While some of us may prefer to snooze the alarm about 10 times and be in a rush in the morning just for the precious extra 30 minutes of sleep, some of the most successful people in the world have already conquered half of their day. Waking up early is more than discipline to them, it’s the precious time they use to brainstorm, exercise, and write down their goals for the day.

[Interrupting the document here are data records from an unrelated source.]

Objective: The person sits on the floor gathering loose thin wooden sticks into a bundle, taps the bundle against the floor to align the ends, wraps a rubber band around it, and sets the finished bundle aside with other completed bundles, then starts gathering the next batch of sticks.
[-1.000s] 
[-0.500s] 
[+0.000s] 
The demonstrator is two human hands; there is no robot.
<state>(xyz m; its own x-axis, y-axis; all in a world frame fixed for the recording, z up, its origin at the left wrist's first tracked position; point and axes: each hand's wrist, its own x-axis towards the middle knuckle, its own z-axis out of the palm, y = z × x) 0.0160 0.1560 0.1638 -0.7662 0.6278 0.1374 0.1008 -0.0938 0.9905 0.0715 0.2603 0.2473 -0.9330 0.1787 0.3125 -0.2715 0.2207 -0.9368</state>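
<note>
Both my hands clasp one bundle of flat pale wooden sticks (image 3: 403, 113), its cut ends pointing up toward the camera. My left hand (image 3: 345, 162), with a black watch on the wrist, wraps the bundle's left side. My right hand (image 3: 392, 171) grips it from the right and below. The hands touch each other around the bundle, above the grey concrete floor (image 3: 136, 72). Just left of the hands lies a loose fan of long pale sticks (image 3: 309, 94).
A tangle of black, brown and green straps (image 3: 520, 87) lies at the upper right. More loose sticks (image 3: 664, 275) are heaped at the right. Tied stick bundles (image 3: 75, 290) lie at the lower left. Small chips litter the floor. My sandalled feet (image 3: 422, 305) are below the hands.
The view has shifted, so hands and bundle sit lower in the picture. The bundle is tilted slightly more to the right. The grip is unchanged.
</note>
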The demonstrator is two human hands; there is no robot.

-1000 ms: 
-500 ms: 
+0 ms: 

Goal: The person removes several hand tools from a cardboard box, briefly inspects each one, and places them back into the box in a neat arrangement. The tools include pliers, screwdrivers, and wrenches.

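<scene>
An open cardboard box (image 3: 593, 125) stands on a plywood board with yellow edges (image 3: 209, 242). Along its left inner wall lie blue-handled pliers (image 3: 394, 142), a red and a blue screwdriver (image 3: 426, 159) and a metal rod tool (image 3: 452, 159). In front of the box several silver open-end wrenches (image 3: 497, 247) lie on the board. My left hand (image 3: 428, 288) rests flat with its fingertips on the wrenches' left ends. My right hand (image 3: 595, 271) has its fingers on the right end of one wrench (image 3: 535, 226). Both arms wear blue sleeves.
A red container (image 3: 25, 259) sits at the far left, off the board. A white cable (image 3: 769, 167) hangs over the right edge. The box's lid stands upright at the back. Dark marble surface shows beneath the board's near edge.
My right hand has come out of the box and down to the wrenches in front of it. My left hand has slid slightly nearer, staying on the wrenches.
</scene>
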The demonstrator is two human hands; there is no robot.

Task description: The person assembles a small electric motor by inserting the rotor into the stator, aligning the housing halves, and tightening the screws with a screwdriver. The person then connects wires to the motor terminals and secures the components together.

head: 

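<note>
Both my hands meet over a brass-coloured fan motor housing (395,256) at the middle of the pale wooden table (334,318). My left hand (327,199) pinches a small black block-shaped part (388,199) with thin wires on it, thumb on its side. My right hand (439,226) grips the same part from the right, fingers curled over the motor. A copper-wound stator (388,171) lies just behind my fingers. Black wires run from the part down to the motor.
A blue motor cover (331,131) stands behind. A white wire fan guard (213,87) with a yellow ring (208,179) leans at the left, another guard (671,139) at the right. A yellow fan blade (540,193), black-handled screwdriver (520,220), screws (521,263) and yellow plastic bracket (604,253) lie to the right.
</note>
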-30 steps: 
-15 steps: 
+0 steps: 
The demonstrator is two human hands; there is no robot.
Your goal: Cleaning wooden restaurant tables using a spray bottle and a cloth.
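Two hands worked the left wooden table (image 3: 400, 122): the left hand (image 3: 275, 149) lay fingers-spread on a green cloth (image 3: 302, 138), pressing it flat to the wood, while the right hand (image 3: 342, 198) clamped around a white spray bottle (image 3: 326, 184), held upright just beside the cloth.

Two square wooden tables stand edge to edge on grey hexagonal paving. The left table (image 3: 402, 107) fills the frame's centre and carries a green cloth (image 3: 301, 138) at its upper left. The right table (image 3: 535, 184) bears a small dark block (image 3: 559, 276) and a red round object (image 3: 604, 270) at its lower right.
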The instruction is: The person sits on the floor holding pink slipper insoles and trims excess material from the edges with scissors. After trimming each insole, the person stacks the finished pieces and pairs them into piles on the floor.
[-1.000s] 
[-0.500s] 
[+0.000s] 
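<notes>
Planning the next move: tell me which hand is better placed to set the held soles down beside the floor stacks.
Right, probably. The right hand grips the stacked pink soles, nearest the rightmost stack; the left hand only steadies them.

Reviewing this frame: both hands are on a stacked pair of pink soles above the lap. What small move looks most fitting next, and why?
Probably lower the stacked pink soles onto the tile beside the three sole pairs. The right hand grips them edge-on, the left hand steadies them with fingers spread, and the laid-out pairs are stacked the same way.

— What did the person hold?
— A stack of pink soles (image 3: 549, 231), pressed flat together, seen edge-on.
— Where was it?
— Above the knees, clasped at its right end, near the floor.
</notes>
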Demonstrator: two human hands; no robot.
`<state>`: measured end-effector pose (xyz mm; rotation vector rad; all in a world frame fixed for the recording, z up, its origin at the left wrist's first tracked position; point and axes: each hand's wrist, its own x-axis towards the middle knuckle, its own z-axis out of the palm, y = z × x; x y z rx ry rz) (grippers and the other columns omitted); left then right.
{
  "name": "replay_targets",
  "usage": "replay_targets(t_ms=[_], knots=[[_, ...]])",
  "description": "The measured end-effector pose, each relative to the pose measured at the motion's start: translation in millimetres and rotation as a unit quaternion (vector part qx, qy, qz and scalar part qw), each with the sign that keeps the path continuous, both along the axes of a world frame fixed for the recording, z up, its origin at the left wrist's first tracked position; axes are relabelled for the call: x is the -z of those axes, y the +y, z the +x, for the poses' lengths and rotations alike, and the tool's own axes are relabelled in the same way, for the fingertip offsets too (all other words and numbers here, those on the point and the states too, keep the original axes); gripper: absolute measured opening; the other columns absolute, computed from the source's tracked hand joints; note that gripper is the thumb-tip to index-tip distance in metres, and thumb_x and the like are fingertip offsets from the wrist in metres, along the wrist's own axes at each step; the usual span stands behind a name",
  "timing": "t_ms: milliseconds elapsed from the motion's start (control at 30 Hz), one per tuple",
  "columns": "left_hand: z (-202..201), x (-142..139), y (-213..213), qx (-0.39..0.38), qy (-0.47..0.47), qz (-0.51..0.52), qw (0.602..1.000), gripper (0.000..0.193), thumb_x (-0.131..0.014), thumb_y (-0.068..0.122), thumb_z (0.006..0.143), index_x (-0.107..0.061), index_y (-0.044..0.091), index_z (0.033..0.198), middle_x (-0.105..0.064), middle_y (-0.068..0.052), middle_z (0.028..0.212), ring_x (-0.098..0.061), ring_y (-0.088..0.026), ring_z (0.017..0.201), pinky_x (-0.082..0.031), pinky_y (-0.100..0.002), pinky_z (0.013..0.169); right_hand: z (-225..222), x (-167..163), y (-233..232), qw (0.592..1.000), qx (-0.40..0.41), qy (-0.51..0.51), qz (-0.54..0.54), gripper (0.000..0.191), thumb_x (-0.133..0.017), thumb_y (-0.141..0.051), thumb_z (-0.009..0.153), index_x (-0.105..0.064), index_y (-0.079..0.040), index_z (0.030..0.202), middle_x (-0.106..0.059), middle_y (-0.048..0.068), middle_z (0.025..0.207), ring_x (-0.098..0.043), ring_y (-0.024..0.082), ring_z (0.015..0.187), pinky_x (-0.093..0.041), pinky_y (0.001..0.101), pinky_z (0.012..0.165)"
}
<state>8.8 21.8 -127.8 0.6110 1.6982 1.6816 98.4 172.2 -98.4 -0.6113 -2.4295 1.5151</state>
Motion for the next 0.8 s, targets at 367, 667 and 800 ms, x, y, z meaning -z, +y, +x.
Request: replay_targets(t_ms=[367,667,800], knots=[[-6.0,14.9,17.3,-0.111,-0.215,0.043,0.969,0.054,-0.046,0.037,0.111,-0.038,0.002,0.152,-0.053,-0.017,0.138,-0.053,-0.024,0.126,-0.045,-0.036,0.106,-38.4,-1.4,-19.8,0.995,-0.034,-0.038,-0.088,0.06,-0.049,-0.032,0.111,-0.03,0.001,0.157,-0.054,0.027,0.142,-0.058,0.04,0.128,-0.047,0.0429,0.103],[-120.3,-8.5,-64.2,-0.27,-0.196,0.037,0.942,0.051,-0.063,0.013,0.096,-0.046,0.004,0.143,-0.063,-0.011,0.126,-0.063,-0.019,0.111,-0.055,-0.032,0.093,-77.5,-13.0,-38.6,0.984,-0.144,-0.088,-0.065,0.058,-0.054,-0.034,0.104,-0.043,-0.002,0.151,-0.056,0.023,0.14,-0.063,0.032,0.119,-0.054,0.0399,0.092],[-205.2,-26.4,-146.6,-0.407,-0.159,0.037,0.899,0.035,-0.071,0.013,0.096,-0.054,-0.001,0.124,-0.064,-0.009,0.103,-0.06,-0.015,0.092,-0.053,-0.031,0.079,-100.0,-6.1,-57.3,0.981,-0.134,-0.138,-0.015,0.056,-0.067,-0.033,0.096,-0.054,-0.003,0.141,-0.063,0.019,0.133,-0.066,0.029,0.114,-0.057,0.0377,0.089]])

Laura Vanderkam writes in her new book, What the Most Successful People do Before Breakfast. “Learning to use our mornings well is, in our distracted world, what separates achievement from madness. Before the rest of the world is eating breakfast, the most successful people have already scored daily victories that are advancing them toward the lives they want.”
1. SLASH AN HOUR FROM YOUR DAY
“For the sake of decompressing your day, assume you have one less hour in the evenings (to be set aside for a wind down period) and say no to things that infringe on that time.”, says Dr. Marks. Use an hour at night to wind down, think about your day and what you could do better, Sorry, Netflix.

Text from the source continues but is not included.